● **Description of the task**:
Only one stretch of the data is wanted: the line containing "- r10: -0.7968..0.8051", the line containing "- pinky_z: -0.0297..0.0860", and every line between them, copied exactly.

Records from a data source

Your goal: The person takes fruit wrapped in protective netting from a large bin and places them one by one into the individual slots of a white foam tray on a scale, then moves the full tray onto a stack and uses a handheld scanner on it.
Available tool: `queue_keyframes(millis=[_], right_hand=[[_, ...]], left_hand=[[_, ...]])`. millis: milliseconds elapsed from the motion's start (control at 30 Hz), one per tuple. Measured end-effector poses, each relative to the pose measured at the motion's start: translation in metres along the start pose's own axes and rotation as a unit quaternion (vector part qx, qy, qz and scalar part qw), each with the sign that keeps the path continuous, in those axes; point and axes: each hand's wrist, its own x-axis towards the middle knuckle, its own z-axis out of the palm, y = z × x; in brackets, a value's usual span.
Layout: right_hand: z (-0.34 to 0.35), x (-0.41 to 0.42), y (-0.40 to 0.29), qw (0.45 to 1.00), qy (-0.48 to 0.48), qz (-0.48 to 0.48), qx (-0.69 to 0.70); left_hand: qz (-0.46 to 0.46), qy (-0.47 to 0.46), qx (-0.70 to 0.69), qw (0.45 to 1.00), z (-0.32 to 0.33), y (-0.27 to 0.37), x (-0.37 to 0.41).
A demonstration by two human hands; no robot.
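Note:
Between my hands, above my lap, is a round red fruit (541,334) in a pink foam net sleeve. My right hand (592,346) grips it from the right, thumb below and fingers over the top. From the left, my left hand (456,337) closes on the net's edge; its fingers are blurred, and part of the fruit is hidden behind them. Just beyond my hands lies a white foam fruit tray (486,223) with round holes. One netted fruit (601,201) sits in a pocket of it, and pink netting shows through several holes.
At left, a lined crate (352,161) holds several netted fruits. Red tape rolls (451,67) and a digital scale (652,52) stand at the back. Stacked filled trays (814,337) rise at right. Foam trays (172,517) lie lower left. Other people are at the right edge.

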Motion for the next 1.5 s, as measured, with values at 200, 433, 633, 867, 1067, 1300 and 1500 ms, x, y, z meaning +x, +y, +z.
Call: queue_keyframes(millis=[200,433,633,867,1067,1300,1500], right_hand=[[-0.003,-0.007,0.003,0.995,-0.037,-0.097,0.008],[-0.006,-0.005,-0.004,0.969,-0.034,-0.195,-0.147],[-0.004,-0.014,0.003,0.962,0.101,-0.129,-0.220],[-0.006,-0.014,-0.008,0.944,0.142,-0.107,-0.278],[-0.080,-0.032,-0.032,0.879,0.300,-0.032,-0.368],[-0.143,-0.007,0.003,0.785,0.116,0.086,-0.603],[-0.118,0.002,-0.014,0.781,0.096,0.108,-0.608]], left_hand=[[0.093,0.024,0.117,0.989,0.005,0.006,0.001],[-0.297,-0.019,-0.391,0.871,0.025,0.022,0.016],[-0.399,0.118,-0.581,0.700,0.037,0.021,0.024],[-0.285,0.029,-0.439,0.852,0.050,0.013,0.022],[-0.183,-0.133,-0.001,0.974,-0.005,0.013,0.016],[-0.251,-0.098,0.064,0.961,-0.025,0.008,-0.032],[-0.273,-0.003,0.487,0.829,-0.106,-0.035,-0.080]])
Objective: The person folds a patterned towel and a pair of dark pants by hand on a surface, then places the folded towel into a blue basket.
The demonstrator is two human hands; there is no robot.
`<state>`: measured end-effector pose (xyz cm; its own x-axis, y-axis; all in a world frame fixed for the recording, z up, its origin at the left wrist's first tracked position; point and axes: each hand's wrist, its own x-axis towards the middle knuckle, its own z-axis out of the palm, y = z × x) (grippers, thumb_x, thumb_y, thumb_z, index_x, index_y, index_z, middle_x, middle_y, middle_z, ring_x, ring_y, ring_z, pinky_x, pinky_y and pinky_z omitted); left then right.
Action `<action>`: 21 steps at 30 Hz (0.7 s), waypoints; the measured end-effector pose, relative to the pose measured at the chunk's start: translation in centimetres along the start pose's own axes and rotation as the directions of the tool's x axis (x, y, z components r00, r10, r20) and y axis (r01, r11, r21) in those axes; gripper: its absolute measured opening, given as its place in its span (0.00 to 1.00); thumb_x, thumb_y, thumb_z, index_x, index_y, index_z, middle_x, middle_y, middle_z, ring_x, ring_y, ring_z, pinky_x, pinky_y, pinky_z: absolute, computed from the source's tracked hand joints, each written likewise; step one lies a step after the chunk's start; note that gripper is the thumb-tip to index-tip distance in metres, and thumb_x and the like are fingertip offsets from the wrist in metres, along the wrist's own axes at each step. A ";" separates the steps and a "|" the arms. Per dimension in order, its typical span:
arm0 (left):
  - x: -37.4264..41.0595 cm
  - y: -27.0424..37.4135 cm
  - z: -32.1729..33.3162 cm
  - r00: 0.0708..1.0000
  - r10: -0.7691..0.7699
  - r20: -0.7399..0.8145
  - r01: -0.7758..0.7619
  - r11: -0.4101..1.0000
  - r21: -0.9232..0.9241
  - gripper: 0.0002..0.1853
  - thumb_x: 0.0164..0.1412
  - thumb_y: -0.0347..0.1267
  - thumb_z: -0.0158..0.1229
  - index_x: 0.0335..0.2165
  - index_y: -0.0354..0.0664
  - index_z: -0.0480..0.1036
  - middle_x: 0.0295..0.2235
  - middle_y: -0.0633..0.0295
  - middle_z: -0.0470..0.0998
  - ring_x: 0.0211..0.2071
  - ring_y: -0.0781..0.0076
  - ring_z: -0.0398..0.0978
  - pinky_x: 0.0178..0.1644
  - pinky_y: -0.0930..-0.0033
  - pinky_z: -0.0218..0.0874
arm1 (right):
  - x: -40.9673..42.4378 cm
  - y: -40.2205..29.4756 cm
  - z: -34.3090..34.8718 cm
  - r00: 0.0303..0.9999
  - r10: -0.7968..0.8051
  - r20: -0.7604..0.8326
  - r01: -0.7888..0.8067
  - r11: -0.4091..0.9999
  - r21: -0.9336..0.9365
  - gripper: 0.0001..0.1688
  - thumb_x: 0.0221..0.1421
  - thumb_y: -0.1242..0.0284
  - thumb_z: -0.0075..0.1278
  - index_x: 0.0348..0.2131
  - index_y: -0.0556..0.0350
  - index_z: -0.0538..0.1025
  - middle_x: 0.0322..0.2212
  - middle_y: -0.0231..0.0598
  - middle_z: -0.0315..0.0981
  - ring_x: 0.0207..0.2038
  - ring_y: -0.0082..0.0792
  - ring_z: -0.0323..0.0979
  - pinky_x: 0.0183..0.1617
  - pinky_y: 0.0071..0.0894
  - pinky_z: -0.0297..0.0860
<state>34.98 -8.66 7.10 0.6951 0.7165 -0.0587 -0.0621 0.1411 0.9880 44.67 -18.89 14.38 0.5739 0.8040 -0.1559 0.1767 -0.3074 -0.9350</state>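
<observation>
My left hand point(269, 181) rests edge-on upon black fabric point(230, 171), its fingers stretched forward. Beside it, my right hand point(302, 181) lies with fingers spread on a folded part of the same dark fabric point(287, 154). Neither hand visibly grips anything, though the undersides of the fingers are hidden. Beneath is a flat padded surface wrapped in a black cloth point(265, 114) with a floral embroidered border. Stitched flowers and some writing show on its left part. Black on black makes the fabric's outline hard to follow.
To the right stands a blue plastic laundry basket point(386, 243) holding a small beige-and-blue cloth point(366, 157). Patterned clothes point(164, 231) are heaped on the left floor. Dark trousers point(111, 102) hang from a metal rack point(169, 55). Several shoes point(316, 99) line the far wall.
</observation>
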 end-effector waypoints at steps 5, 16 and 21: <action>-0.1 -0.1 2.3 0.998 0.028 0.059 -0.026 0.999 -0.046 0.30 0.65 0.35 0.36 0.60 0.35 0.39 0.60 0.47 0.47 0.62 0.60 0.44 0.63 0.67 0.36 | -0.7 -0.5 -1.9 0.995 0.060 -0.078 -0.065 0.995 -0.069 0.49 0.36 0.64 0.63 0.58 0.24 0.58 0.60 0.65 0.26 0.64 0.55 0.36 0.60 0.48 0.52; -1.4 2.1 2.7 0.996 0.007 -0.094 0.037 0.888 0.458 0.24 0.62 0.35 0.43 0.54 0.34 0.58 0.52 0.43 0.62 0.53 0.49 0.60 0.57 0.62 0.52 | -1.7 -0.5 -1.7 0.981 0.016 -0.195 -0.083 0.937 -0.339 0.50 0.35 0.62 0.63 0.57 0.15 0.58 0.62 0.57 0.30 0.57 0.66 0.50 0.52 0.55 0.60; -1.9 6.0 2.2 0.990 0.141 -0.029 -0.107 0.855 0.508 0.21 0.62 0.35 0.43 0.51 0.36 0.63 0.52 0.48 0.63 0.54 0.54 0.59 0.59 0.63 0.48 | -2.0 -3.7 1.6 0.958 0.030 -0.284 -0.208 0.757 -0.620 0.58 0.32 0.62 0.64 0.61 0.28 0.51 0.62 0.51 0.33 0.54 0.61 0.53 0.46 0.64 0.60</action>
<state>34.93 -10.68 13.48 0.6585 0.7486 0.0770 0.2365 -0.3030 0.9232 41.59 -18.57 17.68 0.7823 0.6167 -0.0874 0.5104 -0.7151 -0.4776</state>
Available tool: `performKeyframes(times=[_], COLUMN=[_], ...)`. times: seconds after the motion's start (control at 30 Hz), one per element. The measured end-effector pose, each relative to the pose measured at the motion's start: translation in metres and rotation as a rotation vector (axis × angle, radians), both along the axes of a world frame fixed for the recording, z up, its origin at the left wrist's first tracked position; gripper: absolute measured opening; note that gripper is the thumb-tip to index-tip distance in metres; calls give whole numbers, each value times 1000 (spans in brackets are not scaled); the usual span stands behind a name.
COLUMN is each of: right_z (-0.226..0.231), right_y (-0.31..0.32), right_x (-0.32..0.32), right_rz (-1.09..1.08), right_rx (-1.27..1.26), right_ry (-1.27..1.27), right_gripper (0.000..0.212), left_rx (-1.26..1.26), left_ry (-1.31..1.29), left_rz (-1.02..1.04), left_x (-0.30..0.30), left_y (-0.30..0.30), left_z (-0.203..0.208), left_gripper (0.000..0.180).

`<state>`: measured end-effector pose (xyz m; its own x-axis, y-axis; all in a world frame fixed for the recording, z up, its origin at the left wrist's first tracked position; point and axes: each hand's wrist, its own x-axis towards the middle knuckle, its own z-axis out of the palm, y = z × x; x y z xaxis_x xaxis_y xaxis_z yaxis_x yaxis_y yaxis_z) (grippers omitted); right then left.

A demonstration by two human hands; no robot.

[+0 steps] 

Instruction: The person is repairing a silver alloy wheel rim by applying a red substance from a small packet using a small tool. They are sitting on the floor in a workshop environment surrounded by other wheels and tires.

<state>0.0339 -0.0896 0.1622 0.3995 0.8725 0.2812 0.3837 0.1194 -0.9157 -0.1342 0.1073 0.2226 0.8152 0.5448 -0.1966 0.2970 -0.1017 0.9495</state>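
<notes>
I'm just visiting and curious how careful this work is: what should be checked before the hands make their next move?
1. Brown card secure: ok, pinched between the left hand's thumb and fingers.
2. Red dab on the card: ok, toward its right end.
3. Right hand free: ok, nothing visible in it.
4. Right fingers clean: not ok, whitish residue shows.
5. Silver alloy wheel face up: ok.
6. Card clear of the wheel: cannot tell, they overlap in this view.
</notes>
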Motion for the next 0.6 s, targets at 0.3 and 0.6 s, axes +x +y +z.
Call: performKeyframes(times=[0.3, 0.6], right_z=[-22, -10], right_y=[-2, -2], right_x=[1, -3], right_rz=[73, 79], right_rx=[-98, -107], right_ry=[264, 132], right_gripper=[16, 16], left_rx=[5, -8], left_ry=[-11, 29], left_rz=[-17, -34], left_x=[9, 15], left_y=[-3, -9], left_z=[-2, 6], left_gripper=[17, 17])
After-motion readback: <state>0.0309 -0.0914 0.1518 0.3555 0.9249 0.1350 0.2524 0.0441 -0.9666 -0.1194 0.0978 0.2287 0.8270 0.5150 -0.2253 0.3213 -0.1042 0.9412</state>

● **Answer to the problem**:
  - r10: -0.7968..0.8051
  - r20: -0.7604..0.8326
  - r01: -0.7888..0.8067
  - r11: -0.4091..0.9999
  - r21: -0.9336..0.9365
  - gripper: 0.0001..0.1688
  - thumb_x: 0.0221..0.1421
  - thumb_y: -0.1242..0.0284
  - thumb_z: -0.0075..0.1278
  - index_x: 0.0348..0.2131
  - index_y: -0.0556..0.0350
  - index_z: -0.0538..0.1025
  - middle_x: 0.0322..0.2212
  - middle_y: -0.0231..0.0598
  - middle_z: -0.0315..0.0981
  - ring_x: 0.0207..0.2038
  - ring_y: -0.0082..0.0792
  - ring_z: -0.0323..0.0979
  - pinky_x: 0.0183..0.1617
  - pinky_y: 0.0071..0.0894
  - pinky_z: -0.0297..0.0860

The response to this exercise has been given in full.